Tears started rolling...felt the same pain I did half year ago. PL was SMS-ing me earlier...she asked if I wanna have tea. She too was sad coz her family nagging her abt being jobless for months. I called her telling her I dun feel like going out. She asked what happened, then I poured to her my pain...apala...i was supposed to console her, now we have to console each other. After some ten minutes talking to her...my tap started flowing again...i just feel the need to cry.
Washed my face, l laid on the bed...still not giving up, I decided to SMS him.

I SMSed
30-01-05 11:15pm Sun
I din know u wud
think i intrude yr
life. I m plain
stupid to still think
u care or might
come back. No
matter wat i do,
it's useless right?
Sorry...i..Sigh!


I continue to stare into darkness...waiting...if he would call/SMS...seconds...minutes...phone rang...

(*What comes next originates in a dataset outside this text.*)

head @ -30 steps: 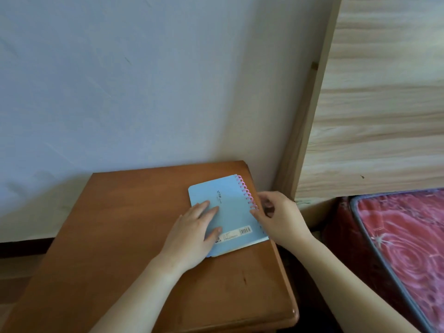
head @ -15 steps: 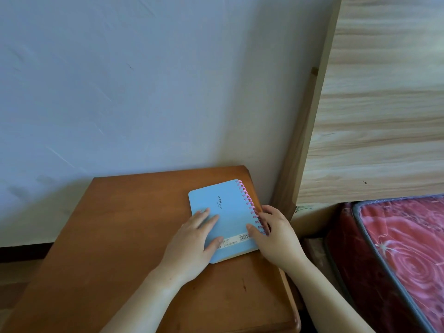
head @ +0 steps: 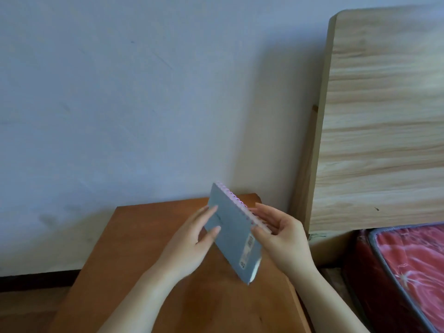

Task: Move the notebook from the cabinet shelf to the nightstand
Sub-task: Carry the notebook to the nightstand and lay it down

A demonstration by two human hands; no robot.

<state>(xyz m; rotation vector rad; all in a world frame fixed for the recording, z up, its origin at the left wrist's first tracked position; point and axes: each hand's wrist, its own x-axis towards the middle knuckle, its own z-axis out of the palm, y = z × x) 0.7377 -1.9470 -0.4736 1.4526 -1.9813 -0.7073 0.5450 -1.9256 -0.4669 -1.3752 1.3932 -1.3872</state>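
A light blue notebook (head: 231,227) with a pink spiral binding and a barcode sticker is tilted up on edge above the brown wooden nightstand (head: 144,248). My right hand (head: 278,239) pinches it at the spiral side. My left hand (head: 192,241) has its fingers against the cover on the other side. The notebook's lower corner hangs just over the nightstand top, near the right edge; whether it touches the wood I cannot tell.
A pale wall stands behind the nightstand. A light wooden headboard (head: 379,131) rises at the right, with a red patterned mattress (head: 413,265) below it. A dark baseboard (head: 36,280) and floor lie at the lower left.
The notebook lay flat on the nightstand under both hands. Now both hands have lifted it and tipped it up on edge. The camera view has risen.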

LX called. Asked what I was doing. I was trying hard not to sniff when I told him I was already in bed. Luckily talk awhile only coz I think I can't breathe liao. He didn't know I cried...i dun want him to know that I miss my ex.
I couldn't sleep...angry..frustrated...sad...mixed feelings. Woke up few times...checked my hp...nothing. I guess I really screwed the whole thing. Only can pray to God for help now.